┌─ Exercise data
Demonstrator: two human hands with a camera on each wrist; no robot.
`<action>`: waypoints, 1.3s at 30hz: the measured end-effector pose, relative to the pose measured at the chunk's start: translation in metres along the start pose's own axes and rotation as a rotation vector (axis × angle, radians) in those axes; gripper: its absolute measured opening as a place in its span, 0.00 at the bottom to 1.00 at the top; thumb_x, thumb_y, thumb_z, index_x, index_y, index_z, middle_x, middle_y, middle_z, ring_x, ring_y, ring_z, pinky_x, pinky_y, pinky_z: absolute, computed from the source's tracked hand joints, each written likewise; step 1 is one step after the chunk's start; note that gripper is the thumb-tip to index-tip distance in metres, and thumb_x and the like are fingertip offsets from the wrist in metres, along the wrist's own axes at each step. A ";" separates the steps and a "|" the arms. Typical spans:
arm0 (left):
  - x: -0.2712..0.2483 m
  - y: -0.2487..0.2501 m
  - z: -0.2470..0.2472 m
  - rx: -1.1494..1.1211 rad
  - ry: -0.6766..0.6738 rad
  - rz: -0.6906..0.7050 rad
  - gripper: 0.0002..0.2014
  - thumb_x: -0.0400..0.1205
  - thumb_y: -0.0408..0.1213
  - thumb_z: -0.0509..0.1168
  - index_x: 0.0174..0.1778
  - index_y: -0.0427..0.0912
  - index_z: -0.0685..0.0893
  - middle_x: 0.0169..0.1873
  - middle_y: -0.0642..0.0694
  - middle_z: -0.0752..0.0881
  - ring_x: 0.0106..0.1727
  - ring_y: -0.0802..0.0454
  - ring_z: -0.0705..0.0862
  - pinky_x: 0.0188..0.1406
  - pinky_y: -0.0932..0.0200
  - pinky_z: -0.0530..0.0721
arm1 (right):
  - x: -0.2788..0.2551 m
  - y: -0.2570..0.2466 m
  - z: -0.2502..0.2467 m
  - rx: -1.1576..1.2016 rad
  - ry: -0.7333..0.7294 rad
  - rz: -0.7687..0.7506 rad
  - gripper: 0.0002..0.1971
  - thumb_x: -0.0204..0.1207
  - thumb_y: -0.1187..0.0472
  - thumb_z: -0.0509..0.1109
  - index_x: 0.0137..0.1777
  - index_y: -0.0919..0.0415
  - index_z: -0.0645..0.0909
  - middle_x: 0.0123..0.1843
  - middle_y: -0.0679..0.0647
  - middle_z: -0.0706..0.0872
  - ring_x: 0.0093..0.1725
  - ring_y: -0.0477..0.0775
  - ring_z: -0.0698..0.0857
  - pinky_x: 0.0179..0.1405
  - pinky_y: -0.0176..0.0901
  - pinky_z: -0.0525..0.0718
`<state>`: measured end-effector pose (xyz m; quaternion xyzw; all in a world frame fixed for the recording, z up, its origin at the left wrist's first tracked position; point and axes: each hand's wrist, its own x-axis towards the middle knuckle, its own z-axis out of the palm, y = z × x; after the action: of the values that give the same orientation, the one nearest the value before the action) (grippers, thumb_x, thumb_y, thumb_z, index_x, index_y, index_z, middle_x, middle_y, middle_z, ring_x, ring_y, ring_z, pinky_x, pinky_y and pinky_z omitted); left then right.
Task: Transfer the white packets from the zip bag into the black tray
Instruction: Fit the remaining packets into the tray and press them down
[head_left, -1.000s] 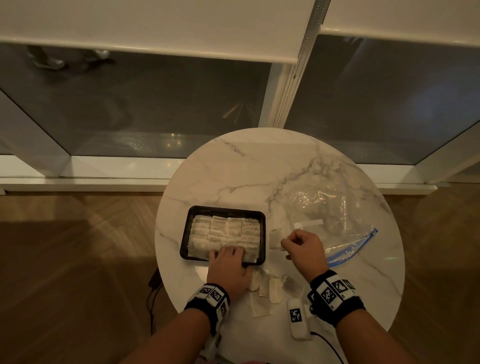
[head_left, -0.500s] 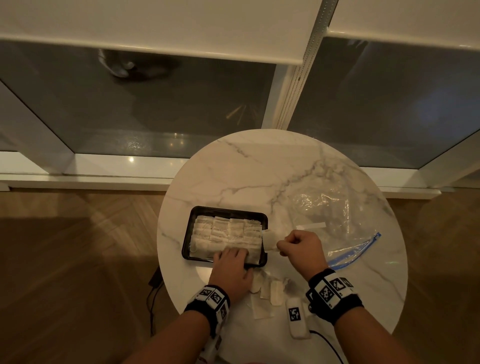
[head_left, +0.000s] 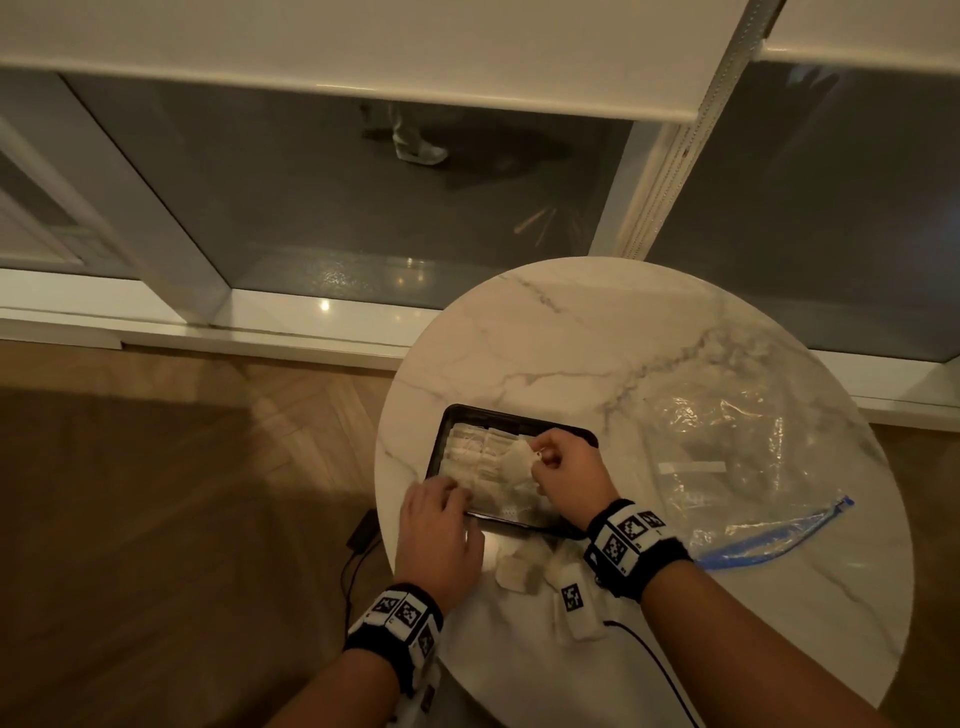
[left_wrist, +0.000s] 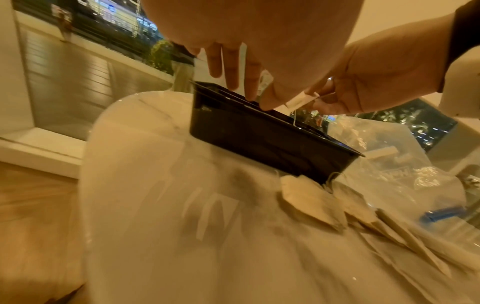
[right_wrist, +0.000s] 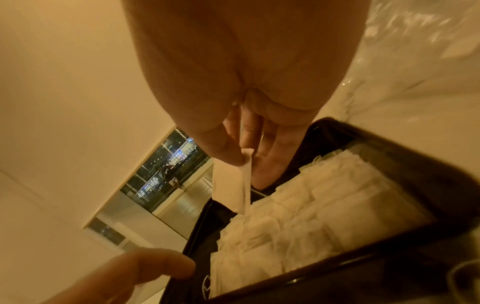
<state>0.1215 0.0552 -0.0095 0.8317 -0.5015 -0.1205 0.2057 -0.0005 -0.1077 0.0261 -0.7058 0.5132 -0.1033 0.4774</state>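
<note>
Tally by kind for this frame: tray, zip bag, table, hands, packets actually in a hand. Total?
Black tray: 1
Zip bag: 1
Marble table: 1
Hands: 2, left hand and right hand
White packet pinched by the right hand: 1
Total: 6
Packets in the tray and loose on the table overlap too much to count.

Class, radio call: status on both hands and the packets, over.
Right hand pinching a packet over the black tray. Left hand steadying tray's near edge. Loose packets on table. Nothing blocking.
</note>
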 end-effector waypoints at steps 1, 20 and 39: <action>0.000 -0.006 -0.003 -0.014 0.027 -0.046 0.17 0.77 0.43 0.68 0.61 0.47 0.83 0.62 0.48 0.80 0.67 0.49 0.74 0.75 0.49 0.73 | 0.003 -0.004 0.007 -0.033 -0.036 -0.005 0.12 0.74 0.68 0.69 0.47 0.48 0.83 0.39 0.49 0.84 0.43 0.54 0.86 0.50 0.53 0.90; 0.007 -0.031 -0.011 -0.169 -0.030 -0.233 0.19 0.84 0.50 0.65 0.70 0.50 0.77 0.62 0.53 0.83 0.62 0.54 0.82 0.63 0.51 0.82 | 0.032 -0.019 0.077 -0.348 -0.346 -0.053 0.13 0.75 0.69 0.65 0.48 0.51 0.84 0.42 0.50 0.84 0.42 0.52 0.85 0.39 0.39 0.82; 0.006 -0.028 -0.012 0.060 -0.157 -0.183 0.16 0.89 0.50 0.53 0.68 0.53 0.80 0.69 0.49 0.79 0.69 0.48 0.77 0.65 0.48 0.75 | 0.036 -0.021 0.083 -0.257 -0.305 -0.017 0.16 0.71 0.73 0.63 0.52 0.57 0.86 0.41 0.50 0.82 0.47 0.57 0.86 0.47 0.49 0.89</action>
<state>0.1517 0.0641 -0.0115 0.8678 -0.4415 -0.1885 0.1287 0.0818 -0.0897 -0.0131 -0.7725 0.4379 0.0675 0.4548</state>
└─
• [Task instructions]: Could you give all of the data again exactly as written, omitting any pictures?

• [Result below]:
Demonstrator: two human hands with a camera on each wrist; no robot.
`<action>`: waypoints, 1.3s at 30hz: the measured end-effector pose, relative to the pose measured at the chunk's start: translation in metres along the start pose's own axes and rotation as a rotation vector (axis × angle, radians) in those axes; gripper: its absolute measured opening as a place in its span, 0.00 at the bottom to 1.00 at the top; thumb_x, thumb_y, thumb_z, index_x, index_y, index_z, middle_x, middle_y, middle_z, ring_x, ring_y, ring_z, pinky_x, pinky_y, pinky_z: absolute, computed from the source's tracked hand joints, each written likewise; step 1 is one step after the chunk's start; note that gripper is the thumb-tip to index-tip distance in metres, and thumb_x and the like are fingertip offsets from the wrist in metres, along the wrist's own axes at each step. A ";" separates the steps and a "|" the arms. Typical spans:
arm0 (left):
  - x: -0.2712..0.2483 m
  - y: -0.2487..0.2501 m
  - z: -0.2470..0.2472 m
  - rx: -1.1494..1.1211 rad
  - ry: -0.6766..0.6738 rad
  - rz: -0.6906..0.7050 rad
  - gripper: 0.0002..0.2014
  - thumb_x: -0.0400..0.1205
  - thumb_y: -0.0408..0.1213
  - thumb_z: -0.0509..0.1168
  - index_x: 0.0174..0.1778
  - index_y: -0.0427..0.0912
  - index_z: -0.0685..0.0893
  - middle_x: 0.0169..0.1873
  - middle_y: -0.0642..0.0694
  - middle_z: -0.0752..0.0881
  - ring_x: 0.0106..0.1727
  - ring_y: -0.0802..0.0454
  - ring_z: -0.0705..0.0862
  - pinky_x: 0.0188..0.1406
  - pinky_y: -0.0932..0.0200
  - pinky_z: -0.0530..0.0721
arm1 (right):
  - x: -0.2788..0.2551 m
  - y: -0.2570..0.2466 m
  - z: -0.2502..0.2467 m
  - rx: -1.1576..1.2016 rad
  - ry: -0.7333..0.7294 rad
  - rz: -0.7687..0.7506 rad
  - gripper: 0.0002..0.1971
  - thumb_x: -0.0204..0.1207
  - thumb_y: -0.1187..0.0472
  - thumb_z: -0.0509..0.1109
  - index_x: 0.0137..0.1777
  - index_y: -0.0919..0.0415
  - index_z: -0.0645..0.0909
  - middle_x: 0.0123..0.1843
  - middle_y: -0.0679..0.0647
  - middle_z: -0.0706..0.0872
  - ring_x: 0.0093..0.1725
  - ring_y: -0.0477..0.0775
  - ring_z: -0.0698..0.0857
  - pinky_x: 0.0179..0.1405
  - pinky_y: -0.0176..0.0901
  - pinky_z: -0.0525..0.0718
`<state>`: measured end-effector pose (xyz m; quaternion xyzw; all in a world frame fixed for the recording, z up, its origin at the left wrist's first tracked position; point and axes: each hand's wrist, its own x-axis towards the middle knuckle, its own z-axis out of the palm, y = z × x; after the action: of the values that give the same orientation, the one nearest the value before the action) (grippers, thumb_x, thumb_y, thumb_z, index_x, index_y, index_z, middle_x, middle_y, middle_z, ring_x, ring_y, ring_z, pinky_x, pinky_y and pinky_z omitted); left then right.
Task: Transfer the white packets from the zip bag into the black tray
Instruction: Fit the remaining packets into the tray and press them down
[head_left, -1.000s] 
[head_left, -0.500s] 
[head_left, +0.000s] 
[left_wrist, +0.000s] 
[right_wrist, +0.000s] 
<state>0.1215 0.0552 -0.0095 0.8317 -0.5015 -0.1205 0.2057 -0.0005 -0.1077 0.0261 -0.7058 0.5132 -0.1033 0.4774</state>
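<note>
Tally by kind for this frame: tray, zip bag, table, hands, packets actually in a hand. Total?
Black tray: 1
Zip bag: 1
Marble table: 1
Hands: 2, left hand and right hand
White packet pinched by the right hand: 1
Total: 6
Packets in the tray and loose on the table overlap too much to count.

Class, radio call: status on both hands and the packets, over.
Right hand pinching a packet over the black tray. Left hand steadying tray's near edge. Loose packets on table. Nothing blocking.
</note>
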 end-effector waypoints at steps 1, 20 and 39: <action>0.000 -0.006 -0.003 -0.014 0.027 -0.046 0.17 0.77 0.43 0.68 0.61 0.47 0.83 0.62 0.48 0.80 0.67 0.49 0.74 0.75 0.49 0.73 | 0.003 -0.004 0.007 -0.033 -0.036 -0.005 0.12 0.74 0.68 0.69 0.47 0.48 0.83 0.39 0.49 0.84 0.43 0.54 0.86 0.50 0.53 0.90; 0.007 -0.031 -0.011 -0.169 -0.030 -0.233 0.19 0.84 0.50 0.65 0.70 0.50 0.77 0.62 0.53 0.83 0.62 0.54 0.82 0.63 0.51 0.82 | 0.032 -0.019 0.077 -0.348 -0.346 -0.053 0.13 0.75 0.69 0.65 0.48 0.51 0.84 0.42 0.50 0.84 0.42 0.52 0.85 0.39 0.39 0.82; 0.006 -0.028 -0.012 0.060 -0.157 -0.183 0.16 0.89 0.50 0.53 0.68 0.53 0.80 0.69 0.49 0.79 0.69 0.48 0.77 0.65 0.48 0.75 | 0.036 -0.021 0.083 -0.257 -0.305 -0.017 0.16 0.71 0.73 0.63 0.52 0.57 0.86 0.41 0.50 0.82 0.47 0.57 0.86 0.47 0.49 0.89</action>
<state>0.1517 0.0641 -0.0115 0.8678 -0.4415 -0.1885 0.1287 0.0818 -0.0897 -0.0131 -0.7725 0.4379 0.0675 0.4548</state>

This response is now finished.